ACTIVITY — All of the data must be written out verbatim, with pictures excluded.

*** Block opens ***

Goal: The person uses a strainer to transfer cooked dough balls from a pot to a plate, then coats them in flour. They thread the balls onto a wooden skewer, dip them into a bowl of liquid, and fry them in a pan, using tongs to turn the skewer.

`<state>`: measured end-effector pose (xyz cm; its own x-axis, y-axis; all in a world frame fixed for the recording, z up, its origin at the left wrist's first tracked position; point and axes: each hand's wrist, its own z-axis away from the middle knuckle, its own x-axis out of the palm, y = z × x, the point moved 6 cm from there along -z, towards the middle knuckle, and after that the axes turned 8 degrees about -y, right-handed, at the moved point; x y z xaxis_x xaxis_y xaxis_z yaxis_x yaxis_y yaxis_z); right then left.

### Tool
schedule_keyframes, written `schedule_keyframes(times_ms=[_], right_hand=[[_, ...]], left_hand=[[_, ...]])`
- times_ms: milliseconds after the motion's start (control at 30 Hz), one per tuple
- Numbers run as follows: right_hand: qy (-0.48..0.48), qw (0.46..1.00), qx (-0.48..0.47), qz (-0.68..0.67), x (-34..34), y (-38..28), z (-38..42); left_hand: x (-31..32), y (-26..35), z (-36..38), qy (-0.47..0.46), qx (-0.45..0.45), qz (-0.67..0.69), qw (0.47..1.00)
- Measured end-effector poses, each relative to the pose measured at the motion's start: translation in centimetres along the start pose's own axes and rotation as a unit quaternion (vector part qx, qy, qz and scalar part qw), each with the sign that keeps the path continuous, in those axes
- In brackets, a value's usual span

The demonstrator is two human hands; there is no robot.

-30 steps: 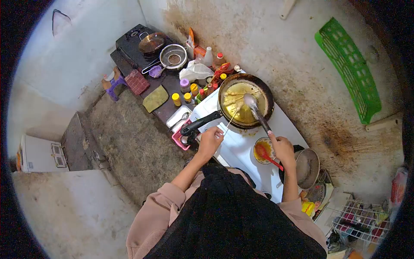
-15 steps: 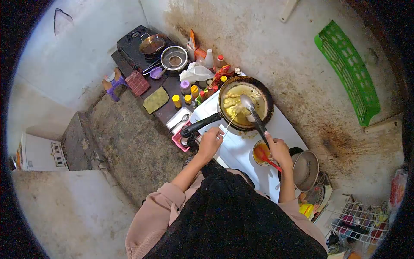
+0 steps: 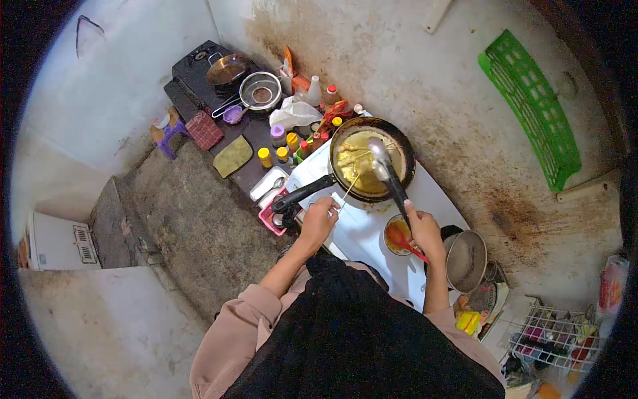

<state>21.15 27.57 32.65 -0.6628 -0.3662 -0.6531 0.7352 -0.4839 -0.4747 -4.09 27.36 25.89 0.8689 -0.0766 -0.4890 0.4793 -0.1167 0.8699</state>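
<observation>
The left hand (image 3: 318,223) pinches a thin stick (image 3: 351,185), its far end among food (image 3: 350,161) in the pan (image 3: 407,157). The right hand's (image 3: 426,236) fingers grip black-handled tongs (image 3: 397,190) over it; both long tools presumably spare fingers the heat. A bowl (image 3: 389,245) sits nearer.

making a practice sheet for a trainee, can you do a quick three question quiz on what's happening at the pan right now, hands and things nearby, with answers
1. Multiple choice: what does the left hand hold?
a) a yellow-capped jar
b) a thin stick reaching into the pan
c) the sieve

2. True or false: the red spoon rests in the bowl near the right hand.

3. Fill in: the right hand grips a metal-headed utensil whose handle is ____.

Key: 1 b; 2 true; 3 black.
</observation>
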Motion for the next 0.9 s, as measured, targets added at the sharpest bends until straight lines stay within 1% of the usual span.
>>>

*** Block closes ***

TASK RESULT —
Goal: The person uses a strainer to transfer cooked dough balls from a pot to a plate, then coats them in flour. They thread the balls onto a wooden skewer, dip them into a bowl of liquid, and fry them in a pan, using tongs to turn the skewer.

`<state>`: measured end-effector pose (xyz cm; its own x-axis, y-axis; all in a world frame fixed for the recording, z up, its origin at the left wrist's first tracked position; point and axes: each hand's wrist, its own z-axis away from the middle knuckle, its own x-axis out of the palm, y = z × x, the point moved 6 cm from there along -z, towards the middle knuckle, and after that the axes turned 8 degrees about -y, right-handed, at the moved point; x y z xaxis_x xaxis_y xaxis_z yaxis_x yaxis_y yaxis_z); right then left.

### Tool
schedule_keyframes, written `schedule_keyframes(times_ms=[_], right_hand=[[_, ...]], left_hand=[[_, ...]])`
- times_ms: milliseconds after the motion's start (control at 30 Hz), one per tuple
- Numbers run as follows: right_hand: qy (-0.48..0.48), qw (0.46..1.00), qx (-0.48..0.47), qz (-0.68..0.67), x (-34..34), y (-38..28), z (-38..42); left_hand: x (-31..32), y (-26..35), z (-36..38), qy (-0.47..0.46), qx (-0.45..0.45), qz (-0.67..0.69), qw (0.47..1.00)
- Measured end-effector poses, each relative to the pose measured at the motion's start: translation in centimetres along the start pose's own axes and rotation as a unit quaternion (vector part qx, qy, qz and scalar part qw), each with the sign that keeps the path continuous, in those axes
- In brackets, a value's usual span

The demonstrator is two human hands; there is no robot.

-30 steps: 
-15 steps: 
+0 steps: 

<state>21.15 27.57 32.65 -0.6628 -0.3662 -0.6531 0.7352 -0.4839 -0.4747 -4.09 27.36 25.89 0.8689 -0.0766 -0.4890 0.4793 -0.1167 0.8699</state>
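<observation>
The left hand (image 3: 318,223) pinches a thin stick (image 3: 351,185), its far end among food (image 3: 350,161) in the pan (image 3: 407,157). The right hand's (image 3: 426,236) fingers grip black-handled tongs (image 3: 397,190) over it; both long tools presumably spare fingers the heat. A bowl (image 3: 389,245) sits nearer.

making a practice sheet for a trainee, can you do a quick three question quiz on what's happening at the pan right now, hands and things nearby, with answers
1. Multiple choice: what does the left hand hold?
a) a yellow-capped jar
b) a thin stick reaching into the pan
c) the sieve

2. True or false: the red spoon rests in the bowl near the right hand.

3. Fill in: the right hand grips a metal-headed utensil whose handle is ____.

Key: 1 b; 2 true; 3 black.
</observation>
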Motion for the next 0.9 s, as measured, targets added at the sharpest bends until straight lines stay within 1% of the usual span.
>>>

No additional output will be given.